Ciò si realizza attraverso diversi accordi finalizzati alla “gestione congiunta dei fenomeni migratori”, alla sorveglianza delle frontiere e al rimpatrio dei cittadini tunisini. Tra il 2016 e il 2020, sono stati stanziati per la Tunisia oltre 37 milioni di euro attraverso il Fondo fiduciario e altri sono in arrivo. In questo modo, l’UE supporta anche la Guardia costiera tunisina, un attore le cui violazioni dei diritti umani contro le persone in movimento sono ben documentate. Negli ultimi anni, il numero di intercettazioni e di respingimenti da parte della Guardia costiera tunisina verso la Tunisia è aumentato enormemente. Solo nel primo trimestre del 2023, a 14.963 persone è stato impedito di lasciare la Tunisia via mare e sono state violentemente riportate indietro contro la loro volontà per conto dell’UE. Già nel dicembre 2022, più di cinquanta associazioni avevano denunciato la violenza della Guardia Costiera tunisina: “Aggressioni verso le persone con bastoni, spari di colpi in aria o in direzione del motore, attacchi con coltelli, manovre pericolose per tentare di affondare le imbarcazioni, richieste denaro in cambio del soccorso…”. Questi attacchi si sono intensificati negli ultimi mesi, prendendo di mira sia persone migranti tunisine che non tunisine.
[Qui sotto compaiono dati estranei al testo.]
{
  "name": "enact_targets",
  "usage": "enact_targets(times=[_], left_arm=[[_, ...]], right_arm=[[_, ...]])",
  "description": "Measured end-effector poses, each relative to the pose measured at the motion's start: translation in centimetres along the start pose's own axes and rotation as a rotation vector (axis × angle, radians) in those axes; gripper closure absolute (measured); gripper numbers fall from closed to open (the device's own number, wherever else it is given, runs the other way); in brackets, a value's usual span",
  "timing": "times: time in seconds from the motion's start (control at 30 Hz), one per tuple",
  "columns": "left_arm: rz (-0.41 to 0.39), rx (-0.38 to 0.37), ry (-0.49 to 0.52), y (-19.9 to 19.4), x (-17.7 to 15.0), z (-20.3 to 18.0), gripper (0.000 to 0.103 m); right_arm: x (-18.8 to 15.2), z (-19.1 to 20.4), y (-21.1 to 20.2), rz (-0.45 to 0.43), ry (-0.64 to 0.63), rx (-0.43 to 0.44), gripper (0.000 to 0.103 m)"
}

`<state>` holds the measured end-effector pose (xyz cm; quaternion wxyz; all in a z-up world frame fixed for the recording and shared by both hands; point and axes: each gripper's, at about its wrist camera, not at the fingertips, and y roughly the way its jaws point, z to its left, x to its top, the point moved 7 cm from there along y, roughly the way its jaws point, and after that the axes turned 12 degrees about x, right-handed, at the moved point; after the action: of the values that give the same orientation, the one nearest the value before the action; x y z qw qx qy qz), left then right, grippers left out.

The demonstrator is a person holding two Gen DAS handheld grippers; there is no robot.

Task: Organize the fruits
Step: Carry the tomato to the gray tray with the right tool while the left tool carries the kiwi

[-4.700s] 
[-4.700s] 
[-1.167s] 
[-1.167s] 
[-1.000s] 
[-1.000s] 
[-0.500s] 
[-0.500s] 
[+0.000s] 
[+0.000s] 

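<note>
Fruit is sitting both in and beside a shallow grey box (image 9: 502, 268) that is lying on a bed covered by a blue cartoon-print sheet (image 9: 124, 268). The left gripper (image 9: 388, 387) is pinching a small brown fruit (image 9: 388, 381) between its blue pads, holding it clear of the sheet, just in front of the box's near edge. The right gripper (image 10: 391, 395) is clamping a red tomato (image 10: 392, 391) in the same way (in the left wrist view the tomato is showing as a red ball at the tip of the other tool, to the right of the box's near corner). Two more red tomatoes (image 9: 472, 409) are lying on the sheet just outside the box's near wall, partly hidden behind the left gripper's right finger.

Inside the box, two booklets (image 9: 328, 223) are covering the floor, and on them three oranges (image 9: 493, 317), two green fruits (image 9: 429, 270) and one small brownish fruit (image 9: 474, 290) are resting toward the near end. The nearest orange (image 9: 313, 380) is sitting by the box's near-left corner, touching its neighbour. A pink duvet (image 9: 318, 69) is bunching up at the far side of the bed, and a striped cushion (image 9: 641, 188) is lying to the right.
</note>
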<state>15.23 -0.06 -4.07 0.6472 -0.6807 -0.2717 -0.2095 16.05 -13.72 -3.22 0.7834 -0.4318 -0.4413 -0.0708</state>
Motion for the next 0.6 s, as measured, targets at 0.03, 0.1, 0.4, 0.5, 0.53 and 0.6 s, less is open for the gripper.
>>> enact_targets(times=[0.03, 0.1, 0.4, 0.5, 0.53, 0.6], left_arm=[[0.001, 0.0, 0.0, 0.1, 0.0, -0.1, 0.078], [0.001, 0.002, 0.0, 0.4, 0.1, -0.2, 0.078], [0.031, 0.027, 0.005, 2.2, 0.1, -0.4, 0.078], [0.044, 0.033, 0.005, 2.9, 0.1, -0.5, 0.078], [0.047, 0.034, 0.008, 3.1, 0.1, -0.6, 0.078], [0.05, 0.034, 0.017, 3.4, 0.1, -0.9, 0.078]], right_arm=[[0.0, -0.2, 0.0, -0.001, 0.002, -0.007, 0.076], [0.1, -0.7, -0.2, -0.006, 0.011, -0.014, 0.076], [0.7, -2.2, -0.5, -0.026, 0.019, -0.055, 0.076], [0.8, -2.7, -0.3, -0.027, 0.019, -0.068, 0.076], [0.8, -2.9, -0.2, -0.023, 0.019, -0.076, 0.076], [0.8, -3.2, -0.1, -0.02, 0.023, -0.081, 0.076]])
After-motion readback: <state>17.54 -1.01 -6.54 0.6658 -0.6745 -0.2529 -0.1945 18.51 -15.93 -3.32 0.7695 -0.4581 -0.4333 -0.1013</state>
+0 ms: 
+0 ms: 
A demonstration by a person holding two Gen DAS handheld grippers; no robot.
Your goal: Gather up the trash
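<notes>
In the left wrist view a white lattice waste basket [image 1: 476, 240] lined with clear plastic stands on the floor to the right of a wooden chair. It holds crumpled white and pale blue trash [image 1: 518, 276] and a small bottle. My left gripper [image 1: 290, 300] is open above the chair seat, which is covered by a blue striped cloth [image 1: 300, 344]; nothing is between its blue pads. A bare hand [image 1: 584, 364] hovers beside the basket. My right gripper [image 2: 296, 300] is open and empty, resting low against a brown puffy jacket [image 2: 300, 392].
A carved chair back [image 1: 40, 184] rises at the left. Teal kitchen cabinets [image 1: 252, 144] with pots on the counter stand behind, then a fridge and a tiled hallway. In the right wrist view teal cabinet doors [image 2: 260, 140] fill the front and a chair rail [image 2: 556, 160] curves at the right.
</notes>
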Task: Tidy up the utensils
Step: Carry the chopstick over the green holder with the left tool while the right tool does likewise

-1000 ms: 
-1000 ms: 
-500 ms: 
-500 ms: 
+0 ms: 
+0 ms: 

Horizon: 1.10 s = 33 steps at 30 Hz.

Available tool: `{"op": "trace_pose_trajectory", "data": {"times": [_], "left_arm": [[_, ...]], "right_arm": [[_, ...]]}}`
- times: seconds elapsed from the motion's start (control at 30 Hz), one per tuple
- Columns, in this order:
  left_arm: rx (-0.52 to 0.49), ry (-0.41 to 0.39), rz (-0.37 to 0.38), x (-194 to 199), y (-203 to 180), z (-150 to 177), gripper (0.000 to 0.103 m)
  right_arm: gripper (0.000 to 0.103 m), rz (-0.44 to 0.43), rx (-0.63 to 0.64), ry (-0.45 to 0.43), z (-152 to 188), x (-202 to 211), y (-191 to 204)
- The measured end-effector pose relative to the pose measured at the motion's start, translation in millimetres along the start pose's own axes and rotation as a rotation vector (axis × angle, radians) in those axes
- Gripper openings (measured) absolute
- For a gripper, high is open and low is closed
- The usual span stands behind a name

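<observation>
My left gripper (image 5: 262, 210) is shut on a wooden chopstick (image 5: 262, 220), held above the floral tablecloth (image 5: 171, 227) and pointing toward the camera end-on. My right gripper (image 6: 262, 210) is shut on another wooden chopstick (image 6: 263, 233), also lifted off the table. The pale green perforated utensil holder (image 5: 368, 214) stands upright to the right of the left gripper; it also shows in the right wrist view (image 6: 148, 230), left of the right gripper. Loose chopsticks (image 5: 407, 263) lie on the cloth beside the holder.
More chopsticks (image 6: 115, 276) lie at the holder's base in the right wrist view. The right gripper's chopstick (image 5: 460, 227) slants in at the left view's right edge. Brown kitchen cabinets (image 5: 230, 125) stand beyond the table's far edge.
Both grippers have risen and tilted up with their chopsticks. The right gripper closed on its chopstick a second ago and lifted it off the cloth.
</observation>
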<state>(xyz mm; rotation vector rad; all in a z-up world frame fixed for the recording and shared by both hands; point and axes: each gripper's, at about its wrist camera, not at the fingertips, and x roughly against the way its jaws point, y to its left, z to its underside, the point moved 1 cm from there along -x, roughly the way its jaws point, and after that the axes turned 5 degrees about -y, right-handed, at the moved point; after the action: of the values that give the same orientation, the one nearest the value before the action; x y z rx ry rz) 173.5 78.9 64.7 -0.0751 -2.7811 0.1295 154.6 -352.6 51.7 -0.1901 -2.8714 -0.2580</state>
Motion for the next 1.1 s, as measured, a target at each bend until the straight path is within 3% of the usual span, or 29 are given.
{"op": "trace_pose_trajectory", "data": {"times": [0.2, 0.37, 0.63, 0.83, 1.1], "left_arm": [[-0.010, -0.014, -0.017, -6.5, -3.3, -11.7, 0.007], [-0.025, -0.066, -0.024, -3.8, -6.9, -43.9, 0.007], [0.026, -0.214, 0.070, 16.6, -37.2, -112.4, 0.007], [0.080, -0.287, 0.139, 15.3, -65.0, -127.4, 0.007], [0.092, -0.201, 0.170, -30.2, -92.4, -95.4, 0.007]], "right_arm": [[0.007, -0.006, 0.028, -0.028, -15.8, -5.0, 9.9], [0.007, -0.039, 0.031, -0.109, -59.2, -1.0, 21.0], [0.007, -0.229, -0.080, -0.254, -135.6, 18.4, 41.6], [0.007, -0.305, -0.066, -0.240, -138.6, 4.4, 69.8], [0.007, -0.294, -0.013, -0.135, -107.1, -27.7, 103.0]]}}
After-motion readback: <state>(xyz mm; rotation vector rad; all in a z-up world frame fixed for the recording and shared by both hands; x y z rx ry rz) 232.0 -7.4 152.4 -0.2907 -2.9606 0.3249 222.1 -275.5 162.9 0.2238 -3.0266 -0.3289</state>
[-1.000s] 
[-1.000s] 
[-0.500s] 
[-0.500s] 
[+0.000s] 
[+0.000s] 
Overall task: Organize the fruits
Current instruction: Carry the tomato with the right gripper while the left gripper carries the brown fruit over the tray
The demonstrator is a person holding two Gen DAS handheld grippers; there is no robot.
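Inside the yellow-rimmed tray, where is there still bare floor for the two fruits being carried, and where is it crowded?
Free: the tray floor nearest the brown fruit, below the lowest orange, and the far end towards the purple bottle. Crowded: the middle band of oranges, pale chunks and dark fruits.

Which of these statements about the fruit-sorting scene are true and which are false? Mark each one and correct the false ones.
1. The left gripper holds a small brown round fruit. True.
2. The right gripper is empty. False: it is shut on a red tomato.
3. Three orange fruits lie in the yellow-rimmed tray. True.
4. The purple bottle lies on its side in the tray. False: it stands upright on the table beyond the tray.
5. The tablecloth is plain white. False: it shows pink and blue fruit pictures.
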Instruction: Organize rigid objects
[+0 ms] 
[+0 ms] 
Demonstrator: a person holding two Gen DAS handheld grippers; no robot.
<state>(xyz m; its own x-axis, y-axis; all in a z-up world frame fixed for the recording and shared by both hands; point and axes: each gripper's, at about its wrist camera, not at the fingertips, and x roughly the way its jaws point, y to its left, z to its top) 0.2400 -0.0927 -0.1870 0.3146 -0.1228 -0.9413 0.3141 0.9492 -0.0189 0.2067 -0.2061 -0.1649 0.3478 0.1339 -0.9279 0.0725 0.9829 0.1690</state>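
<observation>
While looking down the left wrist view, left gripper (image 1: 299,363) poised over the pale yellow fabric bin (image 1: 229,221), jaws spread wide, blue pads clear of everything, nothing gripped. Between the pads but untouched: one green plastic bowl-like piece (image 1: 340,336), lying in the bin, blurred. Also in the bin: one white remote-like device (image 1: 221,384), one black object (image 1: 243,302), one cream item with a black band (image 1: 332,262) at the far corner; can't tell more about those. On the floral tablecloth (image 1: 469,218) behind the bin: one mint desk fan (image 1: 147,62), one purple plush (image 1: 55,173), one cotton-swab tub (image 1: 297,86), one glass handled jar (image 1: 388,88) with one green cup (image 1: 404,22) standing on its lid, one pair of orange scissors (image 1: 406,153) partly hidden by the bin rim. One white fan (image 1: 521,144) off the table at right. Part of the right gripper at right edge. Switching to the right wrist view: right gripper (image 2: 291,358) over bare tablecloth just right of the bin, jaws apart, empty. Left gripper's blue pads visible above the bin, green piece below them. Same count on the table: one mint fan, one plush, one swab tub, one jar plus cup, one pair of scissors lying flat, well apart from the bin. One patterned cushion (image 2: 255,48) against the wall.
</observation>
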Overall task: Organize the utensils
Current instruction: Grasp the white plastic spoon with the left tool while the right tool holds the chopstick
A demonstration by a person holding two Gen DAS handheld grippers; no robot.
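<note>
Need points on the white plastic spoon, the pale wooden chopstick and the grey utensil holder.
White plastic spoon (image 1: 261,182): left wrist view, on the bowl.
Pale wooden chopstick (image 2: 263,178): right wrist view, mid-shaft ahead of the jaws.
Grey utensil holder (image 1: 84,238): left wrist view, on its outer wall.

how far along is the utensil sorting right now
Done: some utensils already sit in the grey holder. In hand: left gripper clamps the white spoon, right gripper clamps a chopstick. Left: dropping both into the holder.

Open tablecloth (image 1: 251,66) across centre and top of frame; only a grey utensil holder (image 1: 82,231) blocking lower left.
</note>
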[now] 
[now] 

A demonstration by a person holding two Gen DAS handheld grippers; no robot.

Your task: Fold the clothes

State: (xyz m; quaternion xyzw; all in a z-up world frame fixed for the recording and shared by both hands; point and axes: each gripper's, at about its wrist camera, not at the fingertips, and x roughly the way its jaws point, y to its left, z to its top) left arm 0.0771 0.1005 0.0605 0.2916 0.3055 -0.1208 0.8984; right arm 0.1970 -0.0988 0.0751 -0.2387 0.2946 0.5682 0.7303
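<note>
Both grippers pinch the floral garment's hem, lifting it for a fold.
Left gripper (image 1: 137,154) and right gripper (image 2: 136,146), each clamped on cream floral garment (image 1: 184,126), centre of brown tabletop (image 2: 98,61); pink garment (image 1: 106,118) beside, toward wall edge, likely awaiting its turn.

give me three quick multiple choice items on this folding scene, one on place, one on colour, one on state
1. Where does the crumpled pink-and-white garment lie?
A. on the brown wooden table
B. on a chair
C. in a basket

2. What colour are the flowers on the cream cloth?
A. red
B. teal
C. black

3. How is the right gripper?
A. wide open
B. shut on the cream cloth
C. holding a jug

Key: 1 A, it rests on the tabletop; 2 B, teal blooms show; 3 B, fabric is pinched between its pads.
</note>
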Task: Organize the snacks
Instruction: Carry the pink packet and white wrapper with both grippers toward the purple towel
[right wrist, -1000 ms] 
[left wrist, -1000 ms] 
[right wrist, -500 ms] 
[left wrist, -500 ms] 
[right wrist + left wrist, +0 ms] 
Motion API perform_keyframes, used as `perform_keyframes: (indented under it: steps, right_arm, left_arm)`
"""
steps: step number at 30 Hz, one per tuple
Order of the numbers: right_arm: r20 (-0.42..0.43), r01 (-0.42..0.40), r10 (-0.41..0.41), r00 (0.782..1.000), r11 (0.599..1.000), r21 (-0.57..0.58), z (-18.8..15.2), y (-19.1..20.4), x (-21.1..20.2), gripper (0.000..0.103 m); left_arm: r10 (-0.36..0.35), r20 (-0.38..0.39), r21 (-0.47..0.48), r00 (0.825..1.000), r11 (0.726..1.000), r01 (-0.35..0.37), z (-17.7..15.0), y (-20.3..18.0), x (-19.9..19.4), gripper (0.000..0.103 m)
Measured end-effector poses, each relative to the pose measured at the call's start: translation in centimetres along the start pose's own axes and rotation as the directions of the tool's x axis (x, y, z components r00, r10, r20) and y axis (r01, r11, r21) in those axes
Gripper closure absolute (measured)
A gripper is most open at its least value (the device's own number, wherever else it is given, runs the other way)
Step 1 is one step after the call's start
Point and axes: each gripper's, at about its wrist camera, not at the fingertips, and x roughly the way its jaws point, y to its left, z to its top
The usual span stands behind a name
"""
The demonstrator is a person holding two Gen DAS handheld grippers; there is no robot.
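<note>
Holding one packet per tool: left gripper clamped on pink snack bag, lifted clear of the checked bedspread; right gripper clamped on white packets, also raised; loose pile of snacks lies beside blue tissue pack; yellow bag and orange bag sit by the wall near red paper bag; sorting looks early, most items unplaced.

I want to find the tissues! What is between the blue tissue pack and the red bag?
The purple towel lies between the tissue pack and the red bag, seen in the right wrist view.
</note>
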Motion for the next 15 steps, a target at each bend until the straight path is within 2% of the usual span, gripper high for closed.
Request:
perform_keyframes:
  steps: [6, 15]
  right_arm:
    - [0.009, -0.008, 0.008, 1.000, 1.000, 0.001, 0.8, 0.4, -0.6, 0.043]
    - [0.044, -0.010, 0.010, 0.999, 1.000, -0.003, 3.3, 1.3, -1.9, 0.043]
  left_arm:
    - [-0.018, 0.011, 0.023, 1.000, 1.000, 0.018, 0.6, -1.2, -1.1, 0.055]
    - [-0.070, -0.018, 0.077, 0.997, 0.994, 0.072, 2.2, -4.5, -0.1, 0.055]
Inoltre, è stato recentemente documentato come la Guardia costiera tunisina sottragga i motori alle imbarcazioni che tentano di fuggire dal Paese, lasciando le persone a bordo alla deriva, provocandone la morte…

Così Gabriella Friso, membro del Consiglio Direttivo di Certi Diritti:

Anche in questo caso, come con la Libia, le politiche europee ed italiane, alla ricerca di un in realtà impossibile arresto delle partenze di migranti, stipulano accordi con stati che violano palesemente i diritti umani.

Il Governo italiano, aumentando le pene per gli scafisti è convinto di cambiare le cose, ma quando mai si è visto che i veri trafficanti di esseri umani mettono a repentaglio le loro vite sulle barche cariche di migranti?

Il Ministero degli affari esteri italiano con un decreto reiterato dichiara che la Tunisia sia un Paese di origine sicuro: ciò comporta l’obbligo per ogni tunisino di provare la sua eventuale persecuzione o il danno grave subito, altrimenti le domande di protezione internazionale sono rigettate dalle commissioni territoriali.

Qualche giorno fa il Consiglio dei Ministri ha deliberato la proclamazione dello stato di emergenza nazionale sull’immigrazione per sei mesi, con nomina a commissario straordinario del prefetto capo del Dipartimento per le libertà civili e l’immigrazione. La vera emergenza è quella di noi italiani che dal 1990, anno di approvazione della prima legge sull’immigrazione, non capiamo che il fenomeno migratorio è strutturale e crescerà; l’Italia sarà sempre più il fulcro di questo fenomeno per l’elementare ragione (che nessuna maggioranza può cambiare) che l’Italia sta al centro del Mediterraneo, mare navigabile. Da allora il nostro Paese sottostima i bisogni di formazione, di personale, di strutture, di posti e di una politica organica e NON EMERGENZIALE in materia.

L’annunciato ridimensionamento della protezione speciale farà aumentare il numero degli irregolari fornendo “nuove braccia” alla delinquenza organizzata, con l’esclusione di fatto dal sistema di asilo delle persone più vulnerabili, quali le persone LGBTI, le vittime di tratta o grave sfruttamento lavorativo e quelle soggette a violenza di genere, che non verranno neppure intercettate in spregio della nostra Costituzione.